Recognizing, treating and preventing this common injury
Traumatic brain injury (TBI) has been defined by the National Institute of Neurological Disorders and Stroke as “acquired brain injury caused by sudden trauma resulting in damage to brain tissue.”1,2
Mild traumatic brain injury more commonly referred to as concussion, is the most common form of TBI, accounting for 75% of all traumatic brain injuries.1 Concussion affects patients of all ages, most commonly occurring as a result of falls, motor vehicle accidents, assaults and recreational activities.2
Concussion leads to a variety of short-term physical, emotional, cognitive and sleep-related symptoms, as well as numerous potential long-term consequences.3In recent years, much attention has been focused on sport-related concussion, from the adolescent to professional level, and what can be done to aid in both the primary and secondary prevention of this common sports injury.3-7 Preventing concussion is an important goal of health professionals and those involved in athletics.

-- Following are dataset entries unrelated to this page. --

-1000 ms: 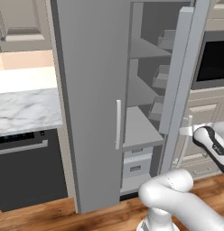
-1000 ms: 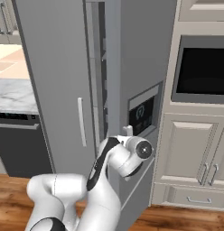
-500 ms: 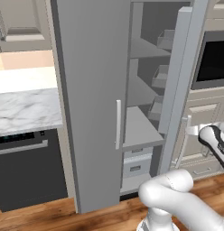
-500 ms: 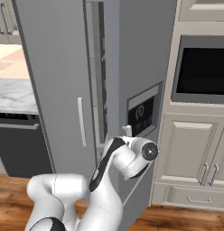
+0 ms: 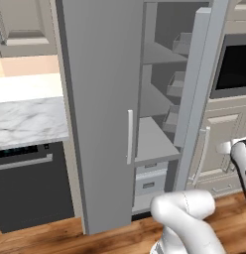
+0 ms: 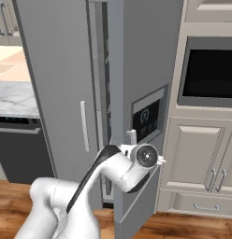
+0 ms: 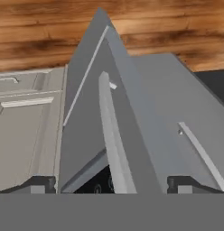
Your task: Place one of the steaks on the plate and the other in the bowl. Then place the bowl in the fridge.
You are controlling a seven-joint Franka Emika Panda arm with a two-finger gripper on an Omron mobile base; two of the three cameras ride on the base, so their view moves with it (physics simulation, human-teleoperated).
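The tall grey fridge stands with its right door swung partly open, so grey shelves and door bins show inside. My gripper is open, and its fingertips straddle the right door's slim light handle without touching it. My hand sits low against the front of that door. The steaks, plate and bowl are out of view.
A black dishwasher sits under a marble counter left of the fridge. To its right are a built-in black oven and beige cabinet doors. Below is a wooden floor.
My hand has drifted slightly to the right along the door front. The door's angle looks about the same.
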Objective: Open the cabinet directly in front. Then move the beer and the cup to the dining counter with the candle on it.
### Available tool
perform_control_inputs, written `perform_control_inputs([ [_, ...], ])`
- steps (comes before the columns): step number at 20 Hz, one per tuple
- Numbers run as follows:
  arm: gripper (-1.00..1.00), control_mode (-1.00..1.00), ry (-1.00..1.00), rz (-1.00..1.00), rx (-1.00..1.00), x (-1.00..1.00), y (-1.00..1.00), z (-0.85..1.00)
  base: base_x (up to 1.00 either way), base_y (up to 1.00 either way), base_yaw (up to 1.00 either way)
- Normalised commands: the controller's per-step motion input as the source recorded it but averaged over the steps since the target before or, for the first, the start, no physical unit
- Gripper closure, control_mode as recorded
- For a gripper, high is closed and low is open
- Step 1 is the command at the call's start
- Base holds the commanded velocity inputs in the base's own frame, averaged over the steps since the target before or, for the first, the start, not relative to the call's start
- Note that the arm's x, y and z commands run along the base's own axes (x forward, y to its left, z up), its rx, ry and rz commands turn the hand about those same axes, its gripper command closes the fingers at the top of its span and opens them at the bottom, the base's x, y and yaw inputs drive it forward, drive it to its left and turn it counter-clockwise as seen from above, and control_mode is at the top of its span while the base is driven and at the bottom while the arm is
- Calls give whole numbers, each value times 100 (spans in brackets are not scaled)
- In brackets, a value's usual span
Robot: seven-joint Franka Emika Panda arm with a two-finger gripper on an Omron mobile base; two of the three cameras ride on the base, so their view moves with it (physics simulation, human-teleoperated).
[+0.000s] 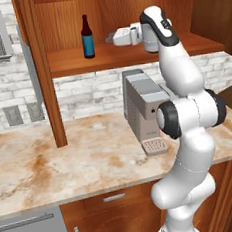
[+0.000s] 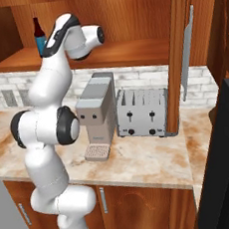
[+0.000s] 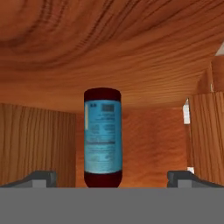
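The cabinet stands open, its wooden shelf bare on the right. The beer, a dark brown bottle with a blue label, stands upright on the left part of the shelf. My gripper is inside the cabinet at shelf height, just right of the bottle and pointing at it, apart from it. In the hand view the beer fills the centre, a little ahead of my open gripper, whose fingertips sit wide on either side. The beer peeks out behind my arm. The cup, dining counter and candle are out of view.
A grey coffee machine stands on the marble countertop under the cabinet, with a silver toaster to its right. Opened doors hang at both sides. A black appliance blocks the far right.
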Motion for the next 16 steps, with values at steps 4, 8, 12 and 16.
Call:
perform_control_inputs([
  [4,-100,-100,11,0,0,32,0,6,0,0,0],
  [8,-100,-100,4,0,0,13,4,0,0,0,0],
  [12,-100,-100,0,0,-1,0,27,0,0,0,0],
  [16,-100,-100,0,0,-2,0,33,0,0,0,0],
])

Definition & Pathophysiology
Concussion is defined as a traumatically-induced, transient disruption of normal brain function.
This occurs due to a rotational or acceleration/deceleration forces transmitted to the head, either as a result of a direct blow to the head, neck or face or a blow to another area of the body that is transmitted to the head.3,4,5
Brain injuries are typically classified as either focal or diffuse, and either primary or secondary. Concussion is considered to be a diffuse brain injury, as the entire brain is generally affected, as opposed to only the specific, direct area of injury causing symptoms. This type of injury is also classified as a secondary brain injury, meaning that the symptoms of concussion are a result of the pathophysiological events that occur after the moment of impact, as opposed to injury resulting from the trauma immediately and directly.3,6,7
The rotational and acceleration/deceleration forces in a concussion are believed to cause stretching and disruption of neuronal membranes.2,3 This allows for a massive efflux of potassium from the neuronal intracellular space to the extracellular space, triggering the release of glutamate. An excitatory neurotransmitter, glutamate subsequently prompts continued potassium release.
The depolarization of a massive number of neurons by this mechanism leads to the suppression of normal, physiologic neuronal activity. In an attempt to achieve homeostasis, sodium-potassium pump activity is increased, resulting in utilization of substantially more than normal amounts of cellular fuel in the forms of adenosine triphosphate (ATP) and glucose. As a result, lactate accumulates within the brain and cerebral blood flow is decreased, leading to an “energy crisis” in the brain.3
The massive efflux of potassium previously described also leads to an accumulation of calcium within neurons, which can interfere with oxidative metabolism and activate biochemical pathways that lead to catabolic processes, free radical accumulation, and cell death.3,8 These events lead to a hypometabolic state within the brain, which can persist for four weeks.3
Adolescents aged 15-19 years are one of the age groups most at risk for concussion, and sports injuries are the most common cause of concussion in this patient population.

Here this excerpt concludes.